Sam Fryer e Chilli Jesson, i nuovi Pete Doherty e Carl Barât della situazione.
Non sono due ragazzi qualsiasi, bensì i frontmen dei londinesi Palma Violets: il primo ne è il chitarrista, il secondo il bassista.

“180” è il titolo dello studio in cui hanno registrato l’album omonumerico, ma probabilmente i quattro nascondo ulteriori riferimenti.
Sicuro è che conoscono la musica che li ha preceduti- specialmente britannica-, a partire da The Clash, per poi arrivare alle droghe pesanti dei Libertines (senza assumerne, per carità).
Con un produttore del calibro di Steve Mackey la vitalità sprigionata dal quartetto nelle performance live viene catturata dal nastro senza rischiare di far suonare imprecisi e raffazzonati gli undici brani.
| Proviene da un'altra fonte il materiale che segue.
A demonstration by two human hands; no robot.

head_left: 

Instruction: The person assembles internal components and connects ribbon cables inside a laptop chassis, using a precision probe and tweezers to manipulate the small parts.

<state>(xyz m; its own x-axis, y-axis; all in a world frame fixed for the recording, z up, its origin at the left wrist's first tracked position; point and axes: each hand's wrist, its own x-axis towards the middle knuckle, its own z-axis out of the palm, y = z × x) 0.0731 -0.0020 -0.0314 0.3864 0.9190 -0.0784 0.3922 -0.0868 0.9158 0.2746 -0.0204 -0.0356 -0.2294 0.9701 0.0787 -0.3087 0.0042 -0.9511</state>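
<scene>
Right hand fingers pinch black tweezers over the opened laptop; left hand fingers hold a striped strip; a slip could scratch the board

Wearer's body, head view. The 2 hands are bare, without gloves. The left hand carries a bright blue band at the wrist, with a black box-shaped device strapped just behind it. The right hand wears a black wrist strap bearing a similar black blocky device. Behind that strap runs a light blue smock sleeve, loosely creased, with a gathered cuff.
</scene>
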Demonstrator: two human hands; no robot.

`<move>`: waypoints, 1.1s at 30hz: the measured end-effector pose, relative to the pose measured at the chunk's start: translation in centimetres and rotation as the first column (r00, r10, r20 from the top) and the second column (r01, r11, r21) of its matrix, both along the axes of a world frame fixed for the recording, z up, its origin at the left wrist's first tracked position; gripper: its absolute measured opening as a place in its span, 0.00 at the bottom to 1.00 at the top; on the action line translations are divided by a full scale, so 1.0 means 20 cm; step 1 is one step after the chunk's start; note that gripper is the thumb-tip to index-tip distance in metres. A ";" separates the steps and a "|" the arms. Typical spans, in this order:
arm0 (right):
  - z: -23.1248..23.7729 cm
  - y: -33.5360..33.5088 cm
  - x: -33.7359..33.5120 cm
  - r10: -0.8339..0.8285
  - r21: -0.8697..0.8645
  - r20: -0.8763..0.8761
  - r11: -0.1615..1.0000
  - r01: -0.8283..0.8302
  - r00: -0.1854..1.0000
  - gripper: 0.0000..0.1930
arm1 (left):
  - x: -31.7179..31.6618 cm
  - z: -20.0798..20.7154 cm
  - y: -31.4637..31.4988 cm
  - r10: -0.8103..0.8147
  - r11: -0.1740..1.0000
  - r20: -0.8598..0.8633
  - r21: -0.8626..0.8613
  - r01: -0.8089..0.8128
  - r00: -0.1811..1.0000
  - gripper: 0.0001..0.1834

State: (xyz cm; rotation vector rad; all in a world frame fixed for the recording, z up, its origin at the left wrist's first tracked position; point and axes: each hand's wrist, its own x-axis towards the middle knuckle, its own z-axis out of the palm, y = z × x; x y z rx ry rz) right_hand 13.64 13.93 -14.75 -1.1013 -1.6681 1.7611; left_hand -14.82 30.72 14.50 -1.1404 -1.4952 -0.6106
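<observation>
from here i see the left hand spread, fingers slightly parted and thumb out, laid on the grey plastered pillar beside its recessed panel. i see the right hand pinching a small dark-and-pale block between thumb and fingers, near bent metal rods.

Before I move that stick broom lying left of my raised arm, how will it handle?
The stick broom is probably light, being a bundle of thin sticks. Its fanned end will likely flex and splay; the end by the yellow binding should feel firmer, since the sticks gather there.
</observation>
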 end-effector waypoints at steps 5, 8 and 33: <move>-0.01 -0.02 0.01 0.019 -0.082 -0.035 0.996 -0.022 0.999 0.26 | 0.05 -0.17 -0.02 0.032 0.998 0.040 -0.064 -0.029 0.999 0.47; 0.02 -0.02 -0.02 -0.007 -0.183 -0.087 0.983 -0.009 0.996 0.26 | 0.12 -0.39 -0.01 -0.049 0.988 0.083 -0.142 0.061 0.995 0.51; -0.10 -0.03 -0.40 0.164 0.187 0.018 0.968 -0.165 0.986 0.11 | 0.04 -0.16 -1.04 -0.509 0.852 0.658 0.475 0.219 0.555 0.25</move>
Dall’incipit alla chiusura dell’LP si sente che i Palma Violets non sono una band indie rock sempliciotta che si limita a creare riff accattivanti nel solito stile uguale a sé stesso. Sul finale, nel dettaglio, “14” cambia le carte in gioco dimostrando che essere acerbi non va a braccetto con essere ignoranti.
Se la storia andrà avanti così questa band riuscirà a spodestare molte colleghe. Glielo auguriamo.